Zing Forum

Reading

Practical Guide to MLE Technical Evaluation: Financial Automation Pipelines, LLM Fine-tuning, and Multi-Agent System Development

This article introduces a technical evaluation project for machine learning engineers, demonstrating how to build automated financial data processing pipelines, fine-tune large language models (LLMs), and develop multi-agent AI systems, providing practical references for MLE job seekers.

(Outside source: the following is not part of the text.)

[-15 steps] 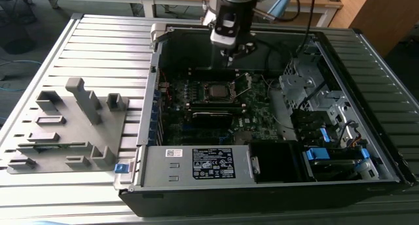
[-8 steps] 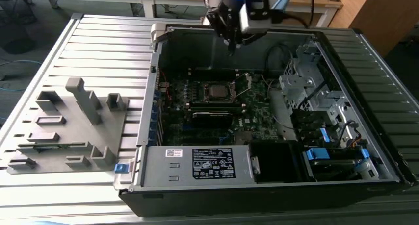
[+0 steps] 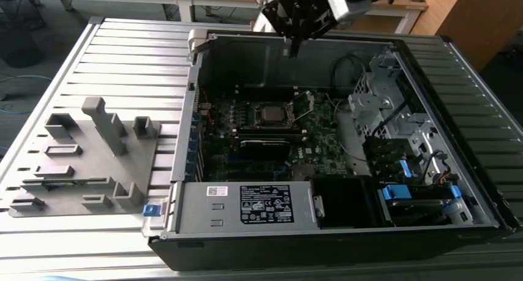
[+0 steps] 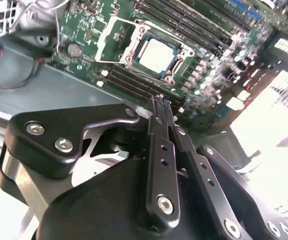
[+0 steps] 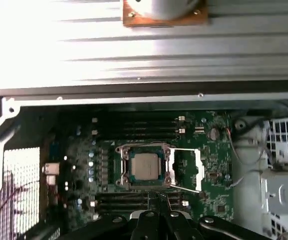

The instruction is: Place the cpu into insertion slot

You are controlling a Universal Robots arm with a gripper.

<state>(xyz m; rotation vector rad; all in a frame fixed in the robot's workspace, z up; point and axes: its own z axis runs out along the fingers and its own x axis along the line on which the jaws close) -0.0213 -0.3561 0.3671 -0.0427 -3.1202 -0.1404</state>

机器学习工程师技术评估大语言模型微调多智能体系统金融数据处理MLOps工程实践
Published 2026-05-11 02:13Recent activity 2026-05-11 02:22Estimated read 6 min
Practical Guide to MLE Technical Evaluation: Financial Automation Pipelines, LLM Fine-tuning, and Multi-Agent System Development
1

Section 01

Introduction to the Practical MLE Technical Evaluation Project

The CDAZZDEV MLE technical evaluation project introduced in this article covers three core areas: data engineering (automated financial pipelines), model development (LLM fine-tuning), and system design (multi-agent AI). It is a practical case that comprehensively assesses candidates' end-to-end capabilities, providing valuable practical references for MLE job seekers. Through tasks close to real scenarios, this project helps employers evaluate candidates' technical depth, engineering capabilities, and problem-solving skills.

2

Section 02

Practical Needs for MLE Skill Evaluation

Machine learning engineer is a popular position, but traditional interviews (algorithm problems, system design discussions) struggle to fully reflect end-to-end delivery capabilities. Technical evaluation projects (Take-home Projects) have become a trend, requiring candidates to complete real-scenario projects—from requirement understanding to document writing—to fully demonstrate their capabilities. It is an opportunity for candidates to showcase themselves and provides employers with more reliable evaluation basis.

3

Section 03

Key Points of Automated Financial Data Processing Pipelines

Financial data processing needs to connect to diverse data sources (exchanges, third parties, news, etc., with different formats and update frequencies), ensure data quality (handle missing/anomalous values, avoid look-ahead bias), balance real-time streaming and batch processing (Lambda/Kappa architecture), and realize automated feature engineering (standardized definition, incremental calculation, version management).

4

Section 04

Core Strategies and Practices for LLM Fine-tuning

LLM fine-tuning in the financial field requires selecting appropriate strategies (prompt engineering, LoRA/QLoRA, full-parameter fine-tuning), preparing high-quality domain data (financial Q&A pairs, text summarization, sentiment analysis, named entity recognition), and iteratively optimizing through evaluation (accuracy/F1 for sentiment tasks, Q&A relevance, etc.)—such as adjusting hyperparameters and improving data quality.

5

Section 05

Key Elements of Multi-Agent AI System Development

Multi-agent systems need to define role responsibilities (clarify task boundaries and interfaces), design communication and coordination mechanisms (master-slave/peer-to-peer/pipeline modes), support tool usage (calling APIs, databases, and other external services), and maintain memory and context (short-term dialogue history, long-term knowledge base).

6

Section 06

Tech Stack and Key Engineering Practices

Excellent MLE projects need to focus on code quality (modularity, standardization, documentation), test coverage (unit/integration testing), containerized deployment (Docker, API services), and documentation & reproducibility (README, fixed seeds, dependency recording).

7

Section 07

Insights for MLE Job Seekers

Job seekers need to build end-to-end project experience (practice the complete process), focus on basic engineering skills (code quality, testing, documentation), understand business scenarios (technology serves business), and continuously learn new technologies (follow industry trends).

8

Section 08

Evaluation Criteria and Project Significance

This project evaluates candidates from the dimensions of technical depth, engineering capabilities, problem-solving, and communication skills. It is an opportunity to test job seekers' abilities and an effective tool for employers to identify outstanding talents. Practical-oriented technical evaluation will become the industry mainstream.